Scott will agree, with a bit of prodding, that 2019 has been an extraordinary year. It suddenly feels like he’s in everything, I say. ‘Oh God, I hope not,’ he says, eyes flashing with panic. OK, fine, a lot of things? A smile. ‘There’s no doubt about it. It’s been amazing.’
It has been. Fleabag was the headline act: the show topped a year of critical acclaim by winning four Emmy awards last month including one for Outstanding Comedy Series. He describes the Emmys as ‘absolutely incredible, completely joyful. This is a six-part BBC3 show and you’re there with these monsters of American television. Phoebe said to me, “You’ve got to come to America because you see how much they really responded to the show.” And they really have. It was brilliant.’
There was also a lead role in Present Laughter at The Old Vic this summer (The Evening Standard gave it five stars, calling Scott ‘glorious’) and an acclaimed turn as a desperate taxi driver in the new series of Black Mirror, released in June. Next week, he’ll star in Modern Love, the much-anticipated Amazon Prime adaptation of The New York Times column, in which he plays a neurotic New York film-maker. He’s currently shuttling back and forth between his south London homes and Wales, where he is filming his role as Jopari in the eagerly awaited His Dark Materials, also starring Lin-Manuel Miranda, whom Scott describes as a ‘dream to work with’. And, just days before we meet, news broke that he has also been cast as Tom Ripley in Showtime’s new adaptation of Patricia Highsmith’s The Talented Mr Ripley. Is it any wonder, then, that when I ask him about filming Black Mirror, he replies: ‘When the hell did I film that?’
Excitingly, he has reunited with director Sam Mendes for a role as a lieutenant in Mendes’s anticipated WWI epic 1917, in cinemas next January. The pair have worked together twice before: on the Bond film Spectre, in 2015, and in a Broadway play, The Vertical Hour, in 2006. The symmetry delights him. ‘Sam gave me a part on Broadway and I was ecstatic. I’d never even been to New York before. So to come back and work with him at a completely different stage in life is really nice, to have that continuity.’ Is another reunion, with Phoebe Waller-Bridge, also on the cards? ‘We have plans to work together. She’s a total delight. I love her. We’ve got exciting plans afoot.’
For a while, after a run that included the manic Moriarty in Sherlock and Spectre’s villainous enemy-of-the-state, Max Denbigh, Scott seemed destined to play the intense bad guy, swivel-eyed and hell-bent on chaos. But his recent parts amount to a thrillingly eclectic roll call, from fantasy (His Dark Materials), to a rom-com (Modern Love), to a blockbuster epic (1917). ‘You’re always looking to tell different stories,’ he says, seriously. Fleabag remains the only thing he has starred in (so far) that he doesn’t mind watching. ‘I usually find it very difficult to watch things I’m in. This time I’m like, “Yeah, I’ll watch that with you!”’

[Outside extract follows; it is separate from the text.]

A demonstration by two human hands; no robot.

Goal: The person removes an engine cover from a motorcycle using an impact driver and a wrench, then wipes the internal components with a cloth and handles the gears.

This might be Andrew Scott’s year but he’s been in the business for more than 20. He grew up in Dublin with his mother, an art teacher, his father, who worked for an employment agency, and two sisters, one older, one younger. He started drama classes aged eight. ‘I was very shy and had bit of a lisp, so I went to drama classes. And for some reason, even though it was terrifying, having to stand up in front of other kids, I really loved it.’ He is still a little bit shy now, he says, ‘but I’ve learned that I can’t be. You have to overcome it.’
At 17, he was cast in an indie film, Korea, leading to work at The Abbey Theatre, Dublin’s version of the National Theatre. ‘My dad used to drop me in and wait for me after the play was over,’ he laughs. ‘I was with all these professional actors and got an amazing run of roles. Now, if I saw an 18-year-old having these lead roles I’d think that was unusual. But when you’re young, you take it in your stride.’ At 20 he moved to London and continued to work methodically, ticking off plays at The Royal Court (in Crave, by radical British playwright Sarah Kane) and The Old Vic. In 2010 he was cast in Sherlock and played Moriarty over four seasons until 2016. ‘I didn’t think that 20 years later I’d still be here.’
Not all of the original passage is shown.